Batosta meritata: 46 anni di carcere confermati per 9 grandi banche islandesi

Nessun media racconta quello che è successo in Islanda, queste informazioni sono state pubblicate dal sito YourNewsWire.com. Una punizione meritata che dovrebbe essere imposta ai nostri truffatori, non solo i banchieri, sopratutto i nostri cari truffaldini politicanti.

L’Islanda ha agito in modo diverso dal resto dell’Europa e degli Stati Uniti, consentendo che i banchieri fossero perseguiti come criminali piuttosto che trattarli come una specie protetta.

L’Islanda ha riconosciuto nove banchieri (banche principali) colpevoli e li ha condannati a decenni di carcere per reati legati alla crisi economica del 2008.

Giovedi, 6 ottobre la Corte Suprema islandese ha reso un verdetto di colpevolezza per i nove imputati per manipolazione del mercato Kaupthing, dopo un lungo processo che ha avuto inizio nel mese di aprile dello scorso anno.

Kaupthing è una banca leader a livello internazionale con sede a Reykjavik, in Islanda. Si è sviluppata a livello internazionale per anni, ma è crollata nel 2008 sotto il peso di enormi debiti, paralizzando l’economia della piccola nazione.

Chiedendo alla giustizia che i banchieri fossero soggetti alle stesse leggi come il resto della società, l’Islanda ha adottato una strategia del tutto diversa da quella dell’Europa o degli Stati Uniti, dove le banche hanno ricevuto multe simboliche, ma dove direttori e mecenati non hanno avuto alcuna pena.

Mentre i governi americani/europei  salvano le loro grandi banche con i soldi dei contribuenti, e dunque inducono i banchieri nei loro comportamenti malvagi – l’Islanda ha adottato un approccio diverso, dicendo che avrebbe lasciato fallire le  banche, eliminando e punendo i criminali che hanno portato queste banche al lastrico. Soprattutto l’Islanda ha scelto di proteggere i risparmi dei cittadini.
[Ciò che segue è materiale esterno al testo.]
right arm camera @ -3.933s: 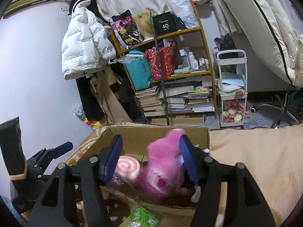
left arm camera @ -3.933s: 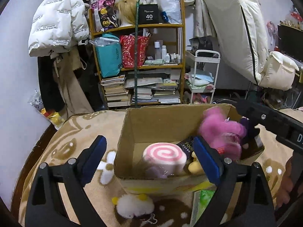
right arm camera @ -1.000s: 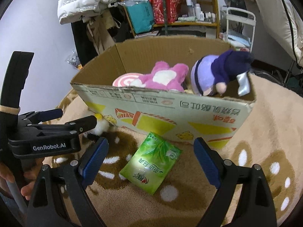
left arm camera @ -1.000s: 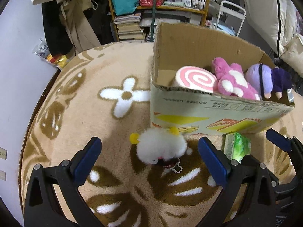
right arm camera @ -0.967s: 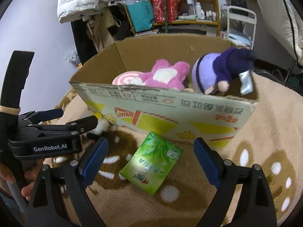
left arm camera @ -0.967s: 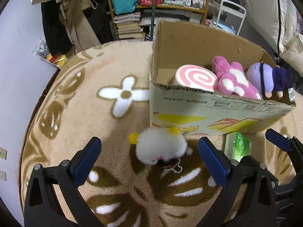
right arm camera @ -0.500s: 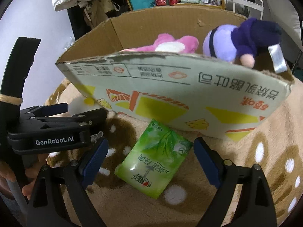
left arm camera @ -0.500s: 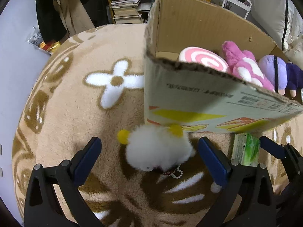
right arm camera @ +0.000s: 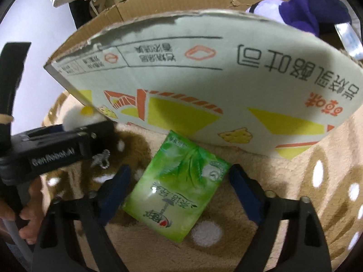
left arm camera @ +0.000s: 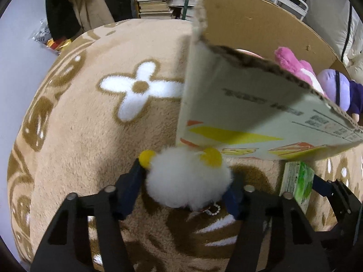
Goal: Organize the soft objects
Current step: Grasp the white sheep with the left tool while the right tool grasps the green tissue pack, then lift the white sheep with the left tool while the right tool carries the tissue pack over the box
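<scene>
A white fluffy plush (left arm camera: 188, 179) with yellow ears lies on the rug in front of the cardboard box (left arm camera: 249, 104). My left gripper (left arm camera: 185, 189) has its blue pads against both sides of the plush, closed on it. A green tissue pack (right arm camera: 179, 190) lies on the rug below the box; my right gripper (right arm camera: 179, 185) is open with its fingers straddling the pack. In the box sit a pink plush (left arm camera: 295, 65) and a purple plush (left arm camera: 340, 90), also seen in the right wrist view (right arm camera: 304, 9).
The box (right arm camera: 204, 86) stands on a tan patterned rug (left arm camera: 90, 113). The left gripper body (right arm camera: 52, 151) and the holding hand show at the right view's left edge. A bookshelf (left arm camera: 156, 2) and hanging clothes stand behind.
Both grippers have dropped lower and moved forward. The left jaws have narrowed onto the white plush. The right fingers now straddle the green pack, still open.
</scene>
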Demonstrator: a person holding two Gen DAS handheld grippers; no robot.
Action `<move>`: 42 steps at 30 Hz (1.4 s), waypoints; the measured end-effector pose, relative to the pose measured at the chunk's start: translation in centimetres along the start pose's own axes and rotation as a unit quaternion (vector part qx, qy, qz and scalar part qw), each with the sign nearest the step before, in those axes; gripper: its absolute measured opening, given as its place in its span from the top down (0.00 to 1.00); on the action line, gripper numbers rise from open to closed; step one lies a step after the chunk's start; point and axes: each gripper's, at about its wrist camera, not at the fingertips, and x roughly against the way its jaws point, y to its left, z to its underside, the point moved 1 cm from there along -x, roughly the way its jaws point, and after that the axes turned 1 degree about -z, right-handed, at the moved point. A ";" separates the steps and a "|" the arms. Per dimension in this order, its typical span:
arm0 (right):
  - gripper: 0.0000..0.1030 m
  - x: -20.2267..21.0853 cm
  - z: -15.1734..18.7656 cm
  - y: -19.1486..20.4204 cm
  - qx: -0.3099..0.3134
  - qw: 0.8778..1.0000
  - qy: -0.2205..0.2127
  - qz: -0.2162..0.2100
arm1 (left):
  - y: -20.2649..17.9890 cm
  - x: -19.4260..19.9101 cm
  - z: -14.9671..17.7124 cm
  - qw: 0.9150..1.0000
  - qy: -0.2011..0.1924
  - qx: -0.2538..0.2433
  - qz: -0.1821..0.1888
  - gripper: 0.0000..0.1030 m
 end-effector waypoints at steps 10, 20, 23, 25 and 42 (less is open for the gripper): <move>0.26 -1.3 0.0 2.1 0.043 0.998 0.007 0.045 | 1.6 0.1 0.1 1.000 -0.004 0.024 0.000 0.65; 0.32 -1.1 1.4 2.8 0.058 0.996 0.008 0.063 | 1.6 0.2 1.8 0.997 0.029 0.048 0.053 0.69; 0.35 -1.0 1.5 3.1 0.061 0.996 0.007 0.064 | 2.1 0.4 2.2 0.996 0.030 0.059 0.062 0.70; 0.37 -0.9 1.6 3.3 0.063 0.996 0.005 0.066 | 2.0 0.9 2.6 0.996 0.027 0.057 0.059 0.71; 0.39 7.7 3.7 1.2 0.029 0.995 -0.088 0.031 | -0.1 9.6 6.5 0.996 -0.081 0.014 0.016 0.71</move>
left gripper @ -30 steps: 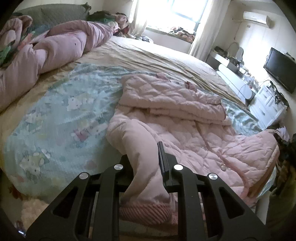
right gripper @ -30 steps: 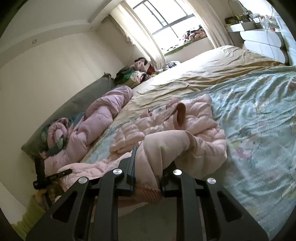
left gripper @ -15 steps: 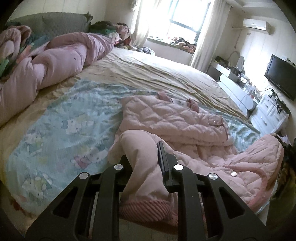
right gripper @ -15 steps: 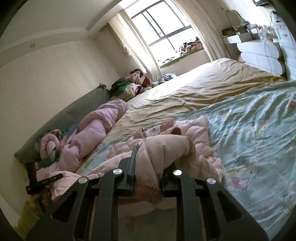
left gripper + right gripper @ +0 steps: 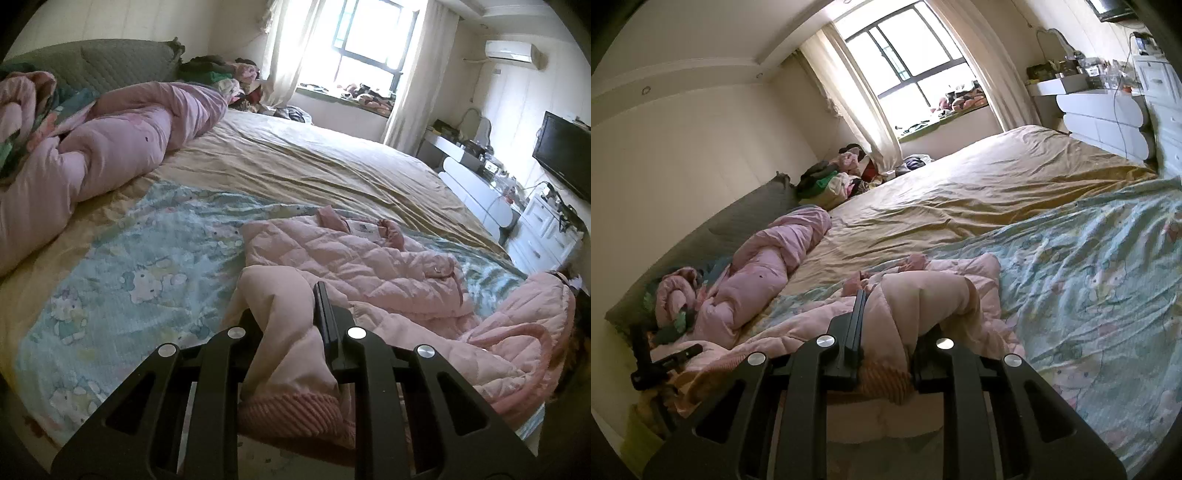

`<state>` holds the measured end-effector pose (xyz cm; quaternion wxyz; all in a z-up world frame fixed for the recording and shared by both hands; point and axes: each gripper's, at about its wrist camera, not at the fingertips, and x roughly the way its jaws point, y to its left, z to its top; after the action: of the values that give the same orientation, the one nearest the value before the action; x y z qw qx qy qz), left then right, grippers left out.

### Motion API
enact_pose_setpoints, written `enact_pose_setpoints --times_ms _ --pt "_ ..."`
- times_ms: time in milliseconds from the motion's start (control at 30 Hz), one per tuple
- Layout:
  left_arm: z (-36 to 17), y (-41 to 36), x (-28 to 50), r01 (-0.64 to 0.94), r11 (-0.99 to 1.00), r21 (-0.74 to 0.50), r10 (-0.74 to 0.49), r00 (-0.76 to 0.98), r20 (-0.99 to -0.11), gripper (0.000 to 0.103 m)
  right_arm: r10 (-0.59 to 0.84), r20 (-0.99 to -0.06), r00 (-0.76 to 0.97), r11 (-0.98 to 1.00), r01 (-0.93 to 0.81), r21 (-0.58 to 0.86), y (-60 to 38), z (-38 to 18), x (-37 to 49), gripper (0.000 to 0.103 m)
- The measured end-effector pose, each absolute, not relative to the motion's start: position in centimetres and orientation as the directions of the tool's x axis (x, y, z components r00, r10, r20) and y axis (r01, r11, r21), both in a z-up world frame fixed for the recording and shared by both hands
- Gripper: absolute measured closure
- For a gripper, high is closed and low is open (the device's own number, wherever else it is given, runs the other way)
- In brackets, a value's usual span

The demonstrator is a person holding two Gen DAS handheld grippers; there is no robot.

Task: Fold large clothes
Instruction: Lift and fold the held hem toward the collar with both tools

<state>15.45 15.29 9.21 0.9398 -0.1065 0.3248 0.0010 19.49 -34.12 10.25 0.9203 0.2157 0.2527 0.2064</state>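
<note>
A pink quilted jacket [image 5: 369, 258] lies on the bed's blue cartoon sheet [image 5: 147, 266], collar toward the window. My left gripper [image 5: 291, 328] is shut on one sleeve [image 5: 280, 295] near its ribbed cuff [image 5: 291, 413] and holds it up over the jacket's near edge. My right gripper [image 5: 886, 332] is shut on the other sleeve [image 5: 923, 295], its ribbed cuff [image 5: 886, 384] hanging between the jaws. The jacket body [image 5: 960, 269] lies just beyond. The left gripper shows in the right wrist view [image 5: 665, 360] at the far left.
A rolled pink duvet [image 5: 110, 147] lies along the grey headboard [image 5: 110, 62]. A tan sheet [image 5: 314, 166] covers the far half of the bed. Clothes pile [image 5: 831, 181] sits by the window. White dressers [image 5: 517, 206] and a TV [image 5: 565, 151] stand on the right.
Both grippers have lowered and moved forward with the sleeves, bringing them in over the jacket body. The views now sit closer to the bed surface.
</note>
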Motion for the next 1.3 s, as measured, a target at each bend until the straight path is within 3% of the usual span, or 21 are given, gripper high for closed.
enact_pose_setpoints --times_ms 600,1300 --pt "9.4 15.5 20.0 -0.094 0.983 -0.157 -0.018 0.804 -0.594 0.09 0.438 -0.419 0.795 0.841 -0.199 0.502 -33.6 10.3 25.8 0.085" --pt "5.5 16.2 25.9 -0.147 0.986 -0.077 0.074 0.806 -0.587 0.087 0.333 -0.509 0.794 0.887 -0.082 0.454 -32.2 7.4 33.3 0.085"
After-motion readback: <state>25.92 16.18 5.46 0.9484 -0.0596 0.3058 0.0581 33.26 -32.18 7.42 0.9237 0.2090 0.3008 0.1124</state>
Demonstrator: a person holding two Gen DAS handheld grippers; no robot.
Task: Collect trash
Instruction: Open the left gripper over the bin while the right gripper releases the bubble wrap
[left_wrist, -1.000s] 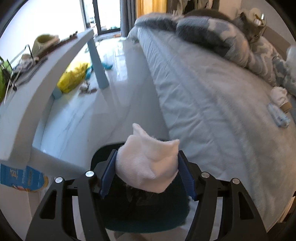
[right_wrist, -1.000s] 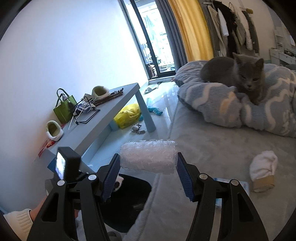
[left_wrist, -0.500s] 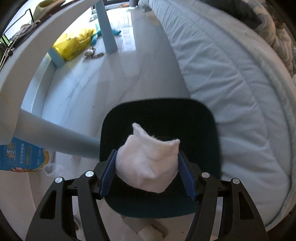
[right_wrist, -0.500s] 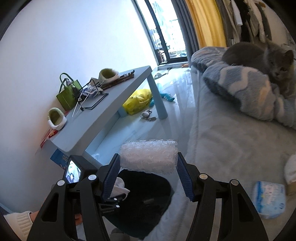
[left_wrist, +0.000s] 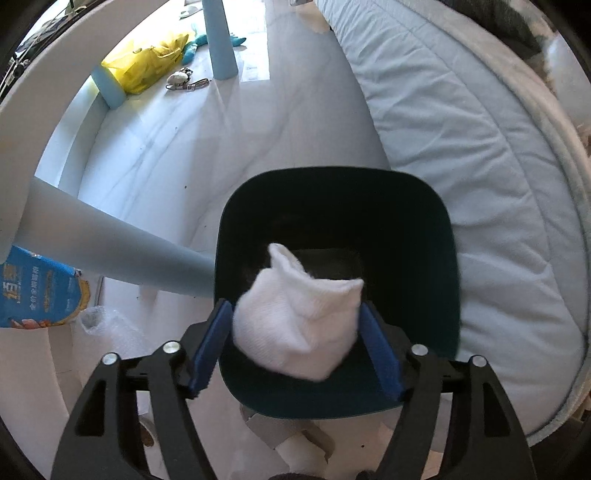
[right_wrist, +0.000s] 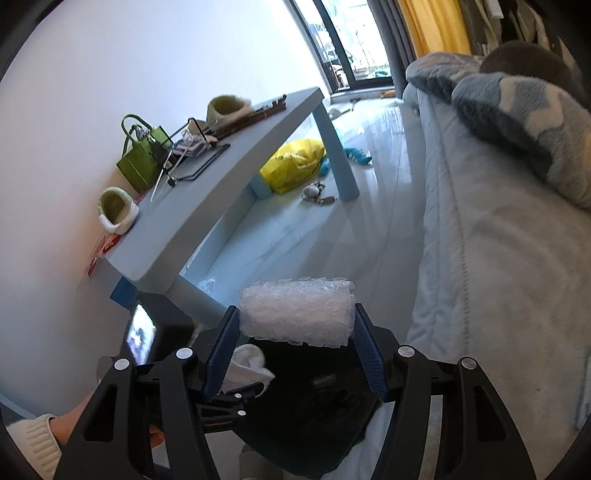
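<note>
Pointing almost straight down over the dark bin (left_wrist: 436, 258), my left gripper (left_wrist: 297, 334) has just been widening its jaws; the white sock (left_wrist: 299, 325) sits between the blue pads, a thin gap showing on its right side. To the right, my right gripper (right_wrist: 297, 349) clamps a bubble wrap roll (right_wrist: 297, 312) above the bin's mouth, beside the bed (right_wrist: 480, 258).

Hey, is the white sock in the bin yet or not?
Not yet: white sock sits between the left gripper's opening pads above the dark bin.
</note>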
L’ex direttore della banca Kaupthing Már Sigurðsson Hreiðar, che è stato condannato e imprigionato lo scorso anno, ha visto la sua prigionia prolungata di sei mesi Giovedi.

Secondo l’Islanda Monitor, i nove banchieri sono riconosciuti colpevoli di reati legati alla finanza di acquisti abusivi di azioni – la banca ha prestato denaro per l’acquisto di azioni durante l’utilizzo di azioni proprie come garanzia per i prestiti.

Essi sono anche colpevoli di aver venduto con l’inganno azioni truffa ai suoi clienti, proprio come è successo in Italia con Banca Etruria giusto per fare un esempio.

L’approccio islandese

Queste convinzioni sono solo l’ultimo giro di vite senza precedenti da parte dell’Islanda in quanto al crollo economico. Le autorità hanno condannato i padroni delle banche, amministratori delegati e funzionari governativi per reati che vanno dall’insider trading alla frode, riciclaggio di denaro e violazioni dei diritti da parte di funzionari.

Nel frattempo, l’economia, che 2008 è crollata oggi è ripartita alla grande dopo aver lasciato le sue banche fallire, imponendo controlli sui capitali e proteggendo i propri cittadini, piuttosto che l’elite societario delle banche responsabili di questo pasticcio.

La volontà dell’Islanda è in netto contrasto con quanto praticato nel Regno Unito, nel resto d’Europa e negli Stati Uniti. Ci sono state molte ammende inflitte alle venti maggiori banche per le trasgressioni, come la manipolazione del mercato, il riciclaggio di denaro e la vendita di mutui. I banchieri colpevoli, grazie ai salvataggi governativi, hanno continuato a fare profitti fenomenali e intascano  bonus osceni come se nulla fosse accaduto.

L’anno scorso, il Fondo monetario internazionale ha riconosciuto che l’Islanda era tornata per la ripresa economica “senza compromettere il suo modello di welfare”, soprattutto senza punire i suoi cittadini per reati commessi dai suoi banchieri.